Using Data Mine Containers

What’s The Advantage of Using Containers?

This section applies to code examples in the form of notebooks across the Starter Guides.

Don’t worry about the packages. Each container comes prefabricated with the right packages already, so you don’t have to install any packages. No more fixing Pip dependencies, figuring out which packages work together, what packages the notebook was originally made with, etc.
Data sources are integrated into the container, so you won’t have to go hunting for the dataset.
You can tweak the code inside the container, and then download the resulting notebook to your local machine- start with something that you know works, and build from there.
Somewhat future proof: if, a few years from now, you are assigned an NLP project, and you have an NLP container from the Data Mine, you could fire up that container, tweak the code a little to suit your need, without trying to figure out what package versions you need or installing years old datasets whose URL’s no longer work, etc.
Only a few lines of terminal commands gets you this code.
Containers are immutable, meaning that you can’t accidentally change the container. Edit to your hearts content after running the container, and the original code will still pop up next time you run the container.
Because its running a Jupyter Lab, you can easily download any code edits you make, the same as if you were to download a notebook off of Jupyter Lab on Anvil.

What’s In The Container?

The containers are composed of:

The notebook for that particular project in a fully working state.
All the data needed to run the notebook.
A requirements.txt file, optionally included to record which libraries were installed in the container (this a direct copy of the requirements.txt used to make the container). You do not have to install anything; this is merely for informational purposes.
An installed command to immediately open Jupyter Lab when the container is run.

How To Use The Containers

Installing Docker

To run the containers, you will need Docker installed. If you don’t already have Docker installed, you can download it here.

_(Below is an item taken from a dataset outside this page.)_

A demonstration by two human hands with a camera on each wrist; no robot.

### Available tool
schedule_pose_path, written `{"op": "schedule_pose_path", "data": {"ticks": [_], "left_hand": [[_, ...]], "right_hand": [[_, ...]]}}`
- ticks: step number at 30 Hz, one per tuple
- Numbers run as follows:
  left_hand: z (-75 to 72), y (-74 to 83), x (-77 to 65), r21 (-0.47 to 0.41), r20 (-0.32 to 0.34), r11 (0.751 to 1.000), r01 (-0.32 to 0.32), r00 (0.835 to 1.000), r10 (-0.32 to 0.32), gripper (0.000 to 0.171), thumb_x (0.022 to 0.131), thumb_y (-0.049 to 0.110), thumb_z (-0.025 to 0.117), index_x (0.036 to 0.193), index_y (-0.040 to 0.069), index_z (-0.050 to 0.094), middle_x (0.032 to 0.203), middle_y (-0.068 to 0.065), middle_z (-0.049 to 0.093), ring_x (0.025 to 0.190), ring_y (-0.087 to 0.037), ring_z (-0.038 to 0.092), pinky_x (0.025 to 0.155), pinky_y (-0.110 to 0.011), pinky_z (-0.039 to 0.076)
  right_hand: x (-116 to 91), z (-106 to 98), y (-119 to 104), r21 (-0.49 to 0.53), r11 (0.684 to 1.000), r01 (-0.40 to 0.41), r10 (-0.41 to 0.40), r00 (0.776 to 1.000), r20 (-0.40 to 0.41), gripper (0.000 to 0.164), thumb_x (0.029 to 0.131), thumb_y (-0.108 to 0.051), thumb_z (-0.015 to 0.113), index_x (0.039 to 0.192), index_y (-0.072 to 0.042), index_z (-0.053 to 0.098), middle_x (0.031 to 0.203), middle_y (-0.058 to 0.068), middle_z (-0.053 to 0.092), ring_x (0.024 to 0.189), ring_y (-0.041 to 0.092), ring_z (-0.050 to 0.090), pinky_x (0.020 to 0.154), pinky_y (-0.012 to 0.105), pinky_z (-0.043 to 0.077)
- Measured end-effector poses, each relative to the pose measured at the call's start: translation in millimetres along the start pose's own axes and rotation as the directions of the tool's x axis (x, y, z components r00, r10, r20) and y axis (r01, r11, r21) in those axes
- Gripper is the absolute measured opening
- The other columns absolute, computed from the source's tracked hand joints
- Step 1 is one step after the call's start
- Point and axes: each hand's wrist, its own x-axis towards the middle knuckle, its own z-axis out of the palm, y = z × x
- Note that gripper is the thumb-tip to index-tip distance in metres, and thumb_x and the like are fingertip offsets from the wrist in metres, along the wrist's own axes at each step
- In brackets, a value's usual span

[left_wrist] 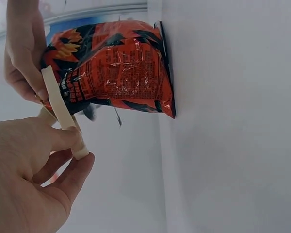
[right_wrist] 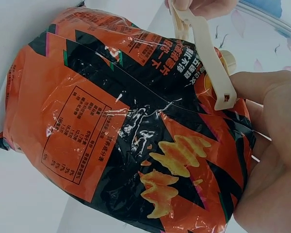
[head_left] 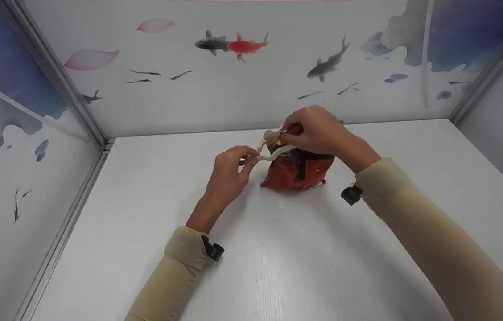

Finding Container Image Names

On The Starter Guide Page

You can find the specific image name on the associated Starter Guide page in the Code Examples. The images all follow the same format:

ghcr.io/thedatamine/starter-guides:<specific-project-tag-name>

All of the projects will have the same command to pull, except the final portion after the : will be that given project. For instance, the command for the neural networks introduction container is

ghcr.io/thedatamine/starter-guides:neural-nets-intro

On The Container Tag Library

You can find a full list of all the containers we have available (at least for the Starter Guide notebooks) at the Container Tag Library page.

Downloading The Container

Download the container locally, not to Anvil.

Say we want to download the web scraping introduction container. You can find the code for how to download this on the web scraping page (down in the code examples section), but the command you need at a terminal to pull the specific container image to you is:

docker pull ghcr.io/thedatamine/starter-guides:<specific-project-tag-name>

This will pull the container towards your local machine.

Running The Container

When you are ready to run the container, use this code at your terminal, replacing the <specific-project-tag-name> with the specific name of the image.

docker run -p 8888:8888 -it ghcr.io/thedatamine/starter-guides:<specific-project-tag-name>

If there are other applications using port 8888, you might have trouble connecting correctly. Make sure port 8888 is open, or edit this code to map to a port that is open.

The -p config switch you see is letting Docker know which port to map to. In theory, you can map whichever ports you want; 8888 is the most common for Jupyter Lab. Read more about the -p switch here. You will notice that, upon running this container, Docker will present a few http links that you can ctrl-click on to open them in your favorite web browser; pick whichever typically works on your machine. From here, it will look just the same as if you were opening Jupyter Lab on Anvil- but the difference is that this is a locally hosted Jupyter Lab inside the container, that you are accessing locally through a browser.

To get your desired container, the shell commands will be given along with the correctly named Docker image to pull, on that given page. So if we want the one for Time Series, go to Time Series → Code Examples.

Once The Container is Running

After ctrl-clicking the link given in the terminal, you will be looking at Jupyter Lab. From here you can double click on the only notebook in the Lab. You can start it just like you would any notebook to verify that it works, then edit as needed.

When done, save and download the notebook like usual.

When you are finished working in the container, you can ctrl-C in your terminal to quit the container.

When you save and download, it will download your modified notebook. However, if you quit the container, and run the container again, you will find the original notebook unmodified. This is because containers are immutable. Be sure to download your edits outside of Jupyter Lab and to your local machine before you close the container!

Finding All Packages Used In The Container

Open up a terminal in Jupyter Lab in the container. Type

pip freeze

To get a list of all the packages installed for that particular code example.

You will notice that there is already a requirements.txt file in the container itself, which contains a list of all the packages used at the time the notebook/container was made.

You can use

pip install -r /path/to/requirements.txt

To install packages from the requirements.txt file to your currently activated Python environment. For instance, if you download the requirements.txt to your local computer, then provide the path to that requirements.txt, this would download all the packages that the notebook in the container was using.

If the requirements.txt file has differing versions of packages than that which is currently installed, it might install the requested version, which might make that package unavailable for other Python scripts that use it. The solution here is to create multiple Python environments, that way you can install multiple versions of packages depending on their use case. You can learn more about creating multiple Python environments here. If you are using Conda, you can learn about managing environments using Conda here.